**REQUIRED WORK:** Return every line of the listing below so that it matches the original exactly.

**DATA BELOW:**
━━━━━━━━

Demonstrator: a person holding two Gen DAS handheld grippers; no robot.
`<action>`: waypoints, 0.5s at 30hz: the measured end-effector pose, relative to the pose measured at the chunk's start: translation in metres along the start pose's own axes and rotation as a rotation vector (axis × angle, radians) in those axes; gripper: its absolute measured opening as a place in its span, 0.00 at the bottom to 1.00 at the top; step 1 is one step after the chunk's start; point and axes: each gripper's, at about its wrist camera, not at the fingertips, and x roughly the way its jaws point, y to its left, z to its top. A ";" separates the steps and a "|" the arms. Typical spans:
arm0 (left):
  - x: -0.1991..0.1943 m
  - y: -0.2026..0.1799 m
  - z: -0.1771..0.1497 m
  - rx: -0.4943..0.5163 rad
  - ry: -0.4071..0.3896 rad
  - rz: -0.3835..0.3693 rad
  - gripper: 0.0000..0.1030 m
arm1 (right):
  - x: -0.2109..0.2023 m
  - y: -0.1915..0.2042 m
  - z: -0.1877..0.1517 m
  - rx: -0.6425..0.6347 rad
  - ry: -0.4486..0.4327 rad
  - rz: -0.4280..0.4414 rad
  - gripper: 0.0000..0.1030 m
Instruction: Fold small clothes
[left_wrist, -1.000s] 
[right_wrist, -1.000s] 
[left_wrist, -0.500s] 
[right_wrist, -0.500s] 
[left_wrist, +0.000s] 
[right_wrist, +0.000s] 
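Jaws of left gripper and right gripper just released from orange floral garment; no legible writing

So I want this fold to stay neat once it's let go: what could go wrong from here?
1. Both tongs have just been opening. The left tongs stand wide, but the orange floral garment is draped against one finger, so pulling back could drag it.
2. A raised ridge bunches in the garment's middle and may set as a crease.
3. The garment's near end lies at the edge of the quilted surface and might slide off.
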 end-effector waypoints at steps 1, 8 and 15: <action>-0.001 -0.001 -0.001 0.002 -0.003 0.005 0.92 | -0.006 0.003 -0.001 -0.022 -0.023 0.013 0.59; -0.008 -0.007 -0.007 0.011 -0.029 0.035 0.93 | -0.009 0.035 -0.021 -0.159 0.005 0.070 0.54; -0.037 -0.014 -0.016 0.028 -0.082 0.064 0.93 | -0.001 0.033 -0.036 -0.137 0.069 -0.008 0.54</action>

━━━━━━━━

**TASK ANSWER:**
Demonstrator: a person holding two Gen DAS handheld grippers; no robot.
`<action>`: waypoints, 0.5s at 30hz: the measured end-effector pose, relative to the pose measured at the chunk's start: translation in metres along the start pose's own axes and rotation as a rotation vector (axis × angle, radians) in those axes; gripper: its absolute measured opening as a place in its span, 0.00 at the bottom to 1.00 at the top; step 1 is one step after the chunk's start; point and axes: each gripper's, at about its wrist camera, not at the fingertips, and x roughly the way its jaws point, y to its left, z to its top. A ";" separates the steps and a "|" the arms. Typical spans:
arm0 (left):
  - x: -0.1991..0.1943 m
  - y: -0.2026..0.1799 m
  - z: -0.1771..0.1497 m
  - rx: -0.4943..0.5163 rad
  - ry: -0.4071..0.3896 rad
  - rz: -0.3835..0.3693 rad
  - gripper: 0.0000..0.1030 m
arm1 (right):
  - x: -0.2109..0.2023 m
  - y: -0.1915..0.2042 m
  - z: -0.1877..0.1517 m
  - rx: -0.6425..0.6347 rad
  - ry: -0.4486..0.4327 rad
  - rz: -0.4280..0.4414 rad
  - gripper: 0.0000..0.1030 m
Instruction: Fold small clothes
[left_wrist, -1.000s] 
[right_wrist, -1.000s] 
[left_wrist, -0.500s] 
[right_wrist, -0.500s] 
[left_wrist, +0.000s] 
[right_wrist, +0.000s] 
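Jaws of left gripper and right gripper just released from orange floral garment; no legible writing

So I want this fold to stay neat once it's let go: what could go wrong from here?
1. Both tongs have just been opening. The left tongs stand wide, but the orange floral garment is draped against one finger, so pulling back could drag it.
2. A raised ridge bunches in the garment's middle and may set as a crease.
3. The garment's near end lies at the edge of the quilted surface and might slide off.
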 end-effector waypoints at steps 1, 8 and 15: <action>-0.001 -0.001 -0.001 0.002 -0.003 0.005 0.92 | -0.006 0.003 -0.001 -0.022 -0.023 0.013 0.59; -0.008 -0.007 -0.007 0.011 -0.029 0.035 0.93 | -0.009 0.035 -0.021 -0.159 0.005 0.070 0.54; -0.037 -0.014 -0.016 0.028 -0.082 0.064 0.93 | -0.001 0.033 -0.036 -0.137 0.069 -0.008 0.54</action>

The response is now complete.